Quelle est la suite de l’histoire du réseau TON ?
Après l’abandon officiel de Pavel Durov en 2020, la communauté des développeurs initialement impliqués dans le projet a poursuivi le travail de manière indépendante. Le réseau a été rebaptisé “The Open Network” et son token natif est devenu Toncoin (TON).
[PERSONAL EXPERIENCE] Cette reprise communautaire est l’un des rebonds les plus inattendus de l’histoire des cryptomonnaies. Un projet abandonné sous la pression réglementaire, sans soutien officiel de son créateur initial, est devenu en 2023-2024 l’une des blockchains les plus actives en termes d’utilisateurs, portée notamment par son intégration dans l’application Telegram elle-même via le programme “Telegram Mini Apps”.
En 2026, Toncoin figure régulièrement dans le top 10 des cryptomonnaies par capitalisation. L’ironie du dénouement n’a pas échappé aux observateurs : le réseau que la SEC avait bloqué existe toujours, plus actif que jamais, mais sans le contrôle officiel de Telegram.
Questions fréquentes
Le test de Howey s’applique-t-il à toutes les cryptomonnaies ?
Non. Bitcoin et Ethereum ont explicitement été désignés par la SEC comme des “commodities” (matières premières), pas des titres financiers. Le test de Howey s’applique principalement aux tokens dont la valeur dépend des efforts d’une équipe de développement identifiée. Plus un token est décentralisé et sans émetteur central, moins il est susceptible d’être qualifié d’“investment contract” selon le test de Howey.
Pavel Durov a-t-il finalement utilisé le réseau TON dans Telegram ?
Oui. Malgré son abandon officiel du projet en 2020, Telegram a progressivement intégré le réseau TON dans ses fonctionnalités à partir de 2023. Les Telegram Mini Apps permettent aux développeurs de créer des applications directement dans la messagerie, souvent connectées au réseau TON. Cette évolution a été menée sans que Durov ne reprenne formellement le contrôle du protocole.

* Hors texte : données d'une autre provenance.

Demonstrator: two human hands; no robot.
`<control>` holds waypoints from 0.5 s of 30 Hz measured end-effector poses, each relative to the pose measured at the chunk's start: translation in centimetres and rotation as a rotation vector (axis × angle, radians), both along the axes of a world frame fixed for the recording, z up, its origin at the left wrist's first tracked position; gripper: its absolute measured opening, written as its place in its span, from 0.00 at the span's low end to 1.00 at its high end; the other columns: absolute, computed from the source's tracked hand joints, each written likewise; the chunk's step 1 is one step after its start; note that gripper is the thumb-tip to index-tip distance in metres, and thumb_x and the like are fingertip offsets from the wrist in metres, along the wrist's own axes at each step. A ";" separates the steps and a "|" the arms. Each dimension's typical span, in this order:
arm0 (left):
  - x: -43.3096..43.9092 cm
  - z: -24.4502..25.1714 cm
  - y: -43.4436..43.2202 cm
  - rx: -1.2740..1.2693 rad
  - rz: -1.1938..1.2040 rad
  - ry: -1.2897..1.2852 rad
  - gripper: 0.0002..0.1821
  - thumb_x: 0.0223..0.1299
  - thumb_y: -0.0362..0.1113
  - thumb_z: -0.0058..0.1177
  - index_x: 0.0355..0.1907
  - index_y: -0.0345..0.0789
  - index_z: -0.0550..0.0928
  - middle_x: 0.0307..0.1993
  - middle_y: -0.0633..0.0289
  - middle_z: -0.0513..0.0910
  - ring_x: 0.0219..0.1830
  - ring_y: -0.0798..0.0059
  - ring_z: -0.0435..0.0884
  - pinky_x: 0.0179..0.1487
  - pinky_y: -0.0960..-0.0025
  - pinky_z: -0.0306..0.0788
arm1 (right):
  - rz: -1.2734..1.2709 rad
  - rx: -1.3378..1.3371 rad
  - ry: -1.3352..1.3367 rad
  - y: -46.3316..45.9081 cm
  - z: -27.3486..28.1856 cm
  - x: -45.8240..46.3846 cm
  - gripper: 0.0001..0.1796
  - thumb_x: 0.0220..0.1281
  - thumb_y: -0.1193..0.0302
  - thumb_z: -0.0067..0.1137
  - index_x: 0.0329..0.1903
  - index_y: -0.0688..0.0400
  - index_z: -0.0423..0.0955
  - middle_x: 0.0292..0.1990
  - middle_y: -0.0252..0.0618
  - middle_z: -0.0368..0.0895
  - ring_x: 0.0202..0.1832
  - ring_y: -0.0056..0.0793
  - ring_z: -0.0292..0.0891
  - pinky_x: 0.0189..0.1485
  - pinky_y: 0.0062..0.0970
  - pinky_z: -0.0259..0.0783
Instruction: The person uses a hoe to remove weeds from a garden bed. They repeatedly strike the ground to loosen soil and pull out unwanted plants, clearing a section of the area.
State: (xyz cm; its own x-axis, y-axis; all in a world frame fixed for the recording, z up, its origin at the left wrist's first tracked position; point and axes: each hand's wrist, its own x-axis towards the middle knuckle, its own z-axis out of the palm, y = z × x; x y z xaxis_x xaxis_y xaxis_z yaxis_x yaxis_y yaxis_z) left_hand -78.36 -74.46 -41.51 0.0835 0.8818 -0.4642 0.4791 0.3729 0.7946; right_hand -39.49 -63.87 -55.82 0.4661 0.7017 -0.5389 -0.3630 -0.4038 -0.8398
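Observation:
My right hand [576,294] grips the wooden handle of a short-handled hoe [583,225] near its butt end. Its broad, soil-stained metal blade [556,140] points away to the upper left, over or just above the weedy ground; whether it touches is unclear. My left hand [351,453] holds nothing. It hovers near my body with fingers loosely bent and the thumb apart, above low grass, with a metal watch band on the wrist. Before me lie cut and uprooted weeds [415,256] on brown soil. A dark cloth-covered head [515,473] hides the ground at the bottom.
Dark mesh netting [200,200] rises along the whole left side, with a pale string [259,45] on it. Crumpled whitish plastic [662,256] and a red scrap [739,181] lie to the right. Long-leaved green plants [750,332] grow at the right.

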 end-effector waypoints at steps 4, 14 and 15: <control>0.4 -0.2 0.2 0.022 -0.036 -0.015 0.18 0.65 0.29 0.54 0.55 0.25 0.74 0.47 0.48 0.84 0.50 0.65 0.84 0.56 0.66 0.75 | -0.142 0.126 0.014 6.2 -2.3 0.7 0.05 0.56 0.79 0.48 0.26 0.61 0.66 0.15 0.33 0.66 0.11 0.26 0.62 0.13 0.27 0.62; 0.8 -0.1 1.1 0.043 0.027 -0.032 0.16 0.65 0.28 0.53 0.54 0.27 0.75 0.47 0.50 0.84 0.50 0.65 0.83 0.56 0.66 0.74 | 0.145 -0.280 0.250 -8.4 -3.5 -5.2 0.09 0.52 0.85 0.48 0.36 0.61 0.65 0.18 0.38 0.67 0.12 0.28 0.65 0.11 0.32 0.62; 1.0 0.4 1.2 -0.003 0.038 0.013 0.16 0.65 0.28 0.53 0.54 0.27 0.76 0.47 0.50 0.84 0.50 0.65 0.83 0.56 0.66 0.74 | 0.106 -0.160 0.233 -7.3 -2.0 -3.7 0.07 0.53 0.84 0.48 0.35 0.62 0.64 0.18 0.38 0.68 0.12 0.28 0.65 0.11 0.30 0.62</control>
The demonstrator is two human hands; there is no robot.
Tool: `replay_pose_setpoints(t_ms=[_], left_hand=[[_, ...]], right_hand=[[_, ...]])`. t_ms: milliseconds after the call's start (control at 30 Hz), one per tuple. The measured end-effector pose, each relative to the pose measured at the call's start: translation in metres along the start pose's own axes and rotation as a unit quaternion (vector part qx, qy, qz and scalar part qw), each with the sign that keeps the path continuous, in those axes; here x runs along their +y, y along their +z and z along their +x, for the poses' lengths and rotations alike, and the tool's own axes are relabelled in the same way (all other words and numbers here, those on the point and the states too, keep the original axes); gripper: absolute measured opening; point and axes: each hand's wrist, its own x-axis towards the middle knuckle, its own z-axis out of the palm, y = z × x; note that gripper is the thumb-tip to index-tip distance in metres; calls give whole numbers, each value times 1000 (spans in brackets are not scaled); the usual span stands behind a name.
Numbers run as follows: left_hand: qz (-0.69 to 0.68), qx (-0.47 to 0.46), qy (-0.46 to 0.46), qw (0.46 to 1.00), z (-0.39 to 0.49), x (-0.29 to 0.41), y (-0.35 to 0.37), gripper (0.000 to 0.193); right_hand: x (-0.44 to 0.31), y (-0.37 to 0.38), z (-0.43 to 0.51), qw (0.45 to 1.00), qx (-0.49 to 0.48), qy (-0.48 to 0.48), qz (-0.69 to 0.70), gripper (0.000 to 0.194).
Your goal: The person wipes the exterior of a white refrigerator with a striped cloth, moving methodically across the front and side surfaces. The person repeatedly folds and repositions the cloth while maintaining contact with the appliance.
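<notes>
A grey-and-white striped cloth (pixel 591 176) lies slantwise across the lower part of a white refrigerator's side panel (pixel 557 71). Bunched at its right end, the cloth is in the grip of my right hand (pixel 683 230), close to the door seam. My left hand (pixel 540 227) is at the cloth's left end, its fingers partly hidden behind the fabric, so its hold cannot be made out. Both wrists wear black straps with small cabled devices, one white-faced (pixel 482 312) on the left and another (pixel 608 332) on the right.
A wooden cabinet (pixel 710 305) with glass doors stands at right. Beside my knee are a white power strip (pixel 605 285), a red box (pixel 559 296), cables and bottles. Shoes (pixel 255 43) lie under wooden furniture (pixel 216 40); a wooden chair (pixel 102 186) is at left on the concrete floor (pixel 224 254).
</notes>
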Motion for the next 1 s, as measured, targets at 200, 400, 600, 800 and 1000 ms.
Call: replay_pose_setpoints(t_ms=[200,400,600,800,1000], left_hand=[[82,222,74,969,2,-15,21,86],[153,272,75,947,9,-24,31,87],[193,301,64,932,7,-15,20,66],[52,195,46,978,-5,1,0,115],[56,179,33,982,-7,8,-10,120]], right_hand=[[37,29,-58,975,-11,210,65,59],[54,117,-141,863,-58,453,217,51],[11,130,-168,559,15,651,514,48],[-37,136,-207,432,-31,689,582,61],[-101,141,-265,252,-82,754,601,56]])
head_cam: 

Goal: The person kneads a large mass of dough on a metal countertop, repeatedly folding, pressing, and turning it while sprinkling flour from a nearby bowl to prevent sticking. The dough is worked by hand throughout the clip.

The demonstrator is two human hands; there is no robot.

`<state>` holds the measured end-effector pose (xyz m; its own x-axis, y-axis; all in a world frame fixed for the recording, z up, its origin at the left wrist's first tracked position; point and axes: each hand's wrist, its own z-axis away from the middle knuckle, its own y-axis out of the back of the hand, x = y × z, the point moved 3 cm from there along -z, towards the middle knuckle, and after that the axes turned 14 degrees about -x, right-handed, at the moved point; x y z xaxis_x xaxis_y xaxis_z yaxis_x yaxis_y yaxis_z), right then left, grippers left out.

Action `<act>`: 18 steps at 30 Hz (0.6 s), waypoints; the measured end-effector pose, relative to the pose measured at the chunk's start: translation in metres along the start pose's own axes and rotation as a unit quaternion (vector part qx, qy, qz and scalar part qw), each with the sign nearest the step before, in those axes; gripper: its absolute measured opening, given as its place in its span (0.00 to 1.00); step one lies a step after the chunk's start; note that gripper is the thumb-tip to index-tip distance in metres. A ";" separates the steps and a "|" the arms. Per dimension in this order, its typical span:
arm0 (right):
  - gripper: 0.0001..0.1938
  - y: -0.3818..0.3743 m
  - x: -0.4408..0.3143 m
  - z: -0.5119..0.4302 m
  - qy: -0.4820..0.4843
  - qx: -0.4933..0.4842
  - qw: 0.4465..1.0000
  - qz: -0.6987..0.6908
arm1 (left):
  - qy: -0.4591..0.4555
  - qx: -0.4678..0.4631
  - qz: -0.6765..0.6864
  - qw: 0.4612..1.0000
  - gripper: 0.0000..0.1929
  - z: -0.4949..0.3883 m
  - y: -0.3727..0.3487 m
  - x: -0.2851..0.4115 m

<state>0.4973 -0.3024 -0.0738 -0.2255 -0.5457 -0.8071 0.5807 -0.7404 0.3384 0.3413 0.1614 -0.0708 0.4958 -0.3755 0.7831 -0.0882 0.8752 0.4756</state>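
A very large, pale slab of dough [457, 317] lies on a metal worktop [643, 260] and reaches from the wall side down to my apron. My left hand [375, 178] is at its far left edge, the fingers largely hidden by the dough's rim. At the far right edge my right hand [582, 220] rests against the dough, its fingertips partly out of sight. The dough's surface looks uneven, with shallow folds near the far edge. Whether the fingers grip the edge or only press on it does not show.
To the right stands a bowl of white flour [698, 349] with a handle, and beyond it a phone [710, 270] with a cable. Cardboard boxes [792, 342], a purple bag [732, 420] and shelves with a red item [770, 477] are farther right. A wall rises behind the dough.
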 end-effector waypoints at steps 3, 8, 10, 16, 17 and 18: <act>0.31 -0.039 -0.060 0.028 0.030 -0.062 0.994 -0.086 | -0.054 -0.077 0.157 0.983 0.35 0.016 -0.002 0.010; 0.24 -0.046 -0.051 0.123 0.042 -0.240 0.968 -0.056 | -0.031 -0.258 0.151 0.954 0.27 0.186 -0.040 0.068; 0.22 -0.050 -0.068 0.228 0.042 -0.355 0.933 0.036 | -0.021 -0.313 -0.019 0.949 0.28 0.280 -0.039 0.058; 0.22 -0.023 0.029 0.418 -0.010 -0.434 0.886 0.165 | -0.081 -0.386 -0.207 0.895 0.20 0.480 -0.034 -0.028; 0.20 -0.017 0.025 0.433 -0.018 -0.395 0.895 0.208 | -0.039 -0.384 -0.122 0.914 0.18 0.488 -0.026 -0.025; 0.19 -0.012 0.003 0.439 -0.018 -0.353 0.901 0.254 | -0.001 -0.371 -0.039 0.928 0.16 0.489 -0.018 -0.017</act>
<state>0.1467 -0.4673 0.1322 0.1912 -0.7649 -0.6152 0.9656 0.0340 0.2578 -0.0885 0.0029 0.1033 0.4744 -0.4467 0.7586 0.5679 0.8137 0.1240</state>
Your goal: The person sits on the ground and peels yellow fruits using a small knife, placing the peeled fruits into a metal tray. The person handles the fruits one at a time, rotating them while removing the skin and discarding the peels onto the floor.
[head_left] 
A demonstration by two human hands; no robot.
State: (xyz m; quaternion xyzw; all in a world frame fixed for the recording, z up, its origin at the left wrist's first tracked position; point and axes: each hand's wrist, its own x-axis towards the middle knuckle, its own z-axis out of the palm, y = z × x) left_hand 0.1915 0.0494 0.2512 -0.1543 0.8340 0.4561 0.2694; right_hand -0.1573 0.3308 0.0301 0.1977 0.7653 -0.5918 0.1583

L’affaire Telegram a-t-elle changé les pratiques des levées de fonds crypto ?
Oui, significativement. Après 2020, les projets ont largement abandonné le format ICO au profit de structures de financement plus complexes : IDO (Initial DEX Offering) sur des blockchains sans juridiction claire, ventes privées structurées différemment, ou levées en fonds propres classiques. L’affaire Telegram a également accéléré l’adoption des SAFT (Simple Agreement for Future Tokens), tentatives de conformité qui ont elles-mêmes été remises en question par le jugement.